■ Work required:
Go through the records below and show every line with the string "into".

*** Opening Information ***

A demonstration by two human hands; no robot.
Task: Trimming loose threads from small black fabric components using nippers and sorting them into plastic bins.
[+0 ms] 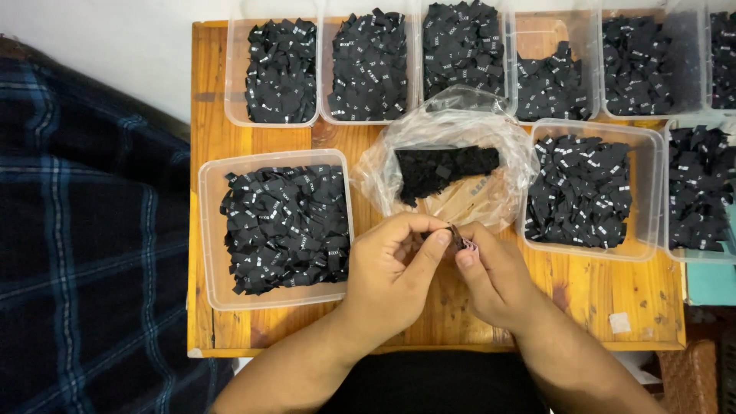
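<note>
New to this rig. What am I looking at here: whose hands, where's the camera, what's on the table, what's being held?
There is no machine here: a person works with two bare hands, filmed by one camera worn on their head, looking down. The left hand and right hand meet over a wooden table and together pinch a small dark tag between the fingertips. Just beyond them lies an open clear plastic bag with a pile of black tags inside. Around it stand clear plastic tubs filled with similar black tags bearing small white print. At left is dark plaid cloth.
</note>
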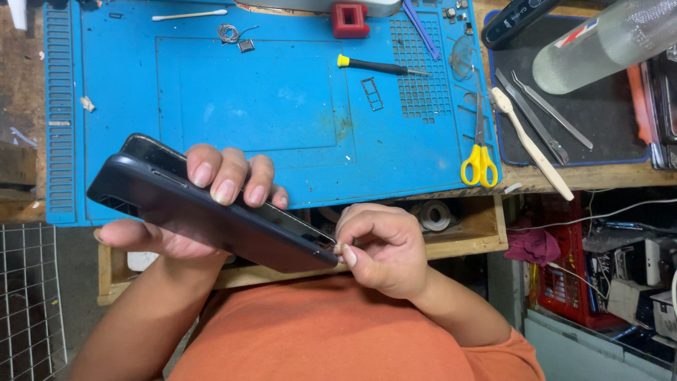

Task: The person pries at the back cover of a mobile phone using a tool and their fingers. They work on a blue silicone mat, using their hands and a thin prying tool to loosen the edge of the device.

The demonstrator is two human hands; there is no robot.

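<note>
Two hands work off the tabletop's near edge: left hand (204, 204) grasps a black smartphone (211, 212); right hand (381, 247) pinches its lower corner.

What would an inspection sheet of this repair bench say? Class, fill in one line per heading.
Surface: blue work mat on a wooden bench.
Job's things: black phone, tilted, above the lap.
Clutter: yellow-handled scissors, screwdriver, tweezers, cotton swab, clear bottle.
Grippers: left hand grips the phone; right hand pinches at its lower corner.
Cables: white lead at right.
Surroundings: wire rack, red crate.
</note>
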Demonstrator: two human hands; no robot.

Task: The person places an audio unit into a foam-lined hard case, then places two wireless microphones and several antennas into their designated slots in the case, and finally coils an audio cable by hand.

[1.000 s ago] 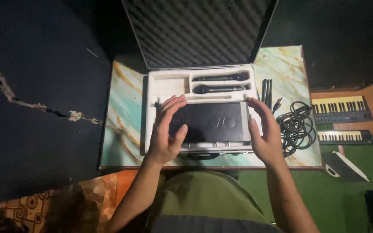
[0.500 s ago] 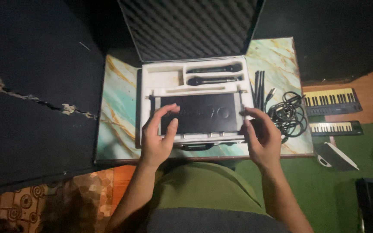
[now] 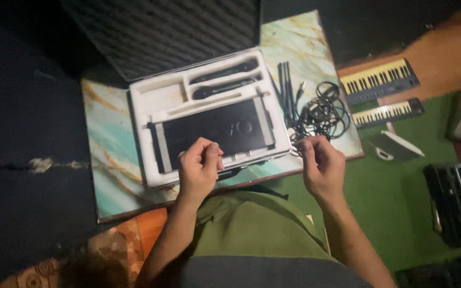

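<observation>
An open case lies on a marble-patterned table (image 3: pixel 108 138). Its white foam insert (image 3: pixel 145 98) holds a flat black receiver box (image 3: pixel 214 130) and two black microphones (image 3: pixel 225 72) in slots behind it. My left hand (image 3: pixel 201 169) hovers over the case's front edge with its fingers curled in and nothing visible in them. My right hand (image 3: pixel 322 166) is curled at the case's front right corner, right beside a tangle of black cables (image 3: pixel 324 112). I cannot tell whether it pinches a cable end.
The case's grey foam lid (image 3: pixel 161 32) stands open at the back. Thin black rods (image 3: pixel 286 88) lie between case and cables. On the floor to the right are two small keyboards (image 3: pixel 380 80), a green carpet (image 3: pixel 401 202) and a dark box (image 3: pixel 454 197).
Both hands have come off the black receiver box and drawn back towards me, fingers now curled. The box rests in the foam insert. The view has tilted and shifted.
</observation>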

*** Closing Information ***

■ Exercise output:
Task: Trimming loose threads from small black fabric components using nippers and sorting them into plastic bins.
Task: The person places an audio unit into a foam-lined hard case, then places two wireless microphones and several antennas into their designated slots in the case, and finally coils an audio cable by hand.

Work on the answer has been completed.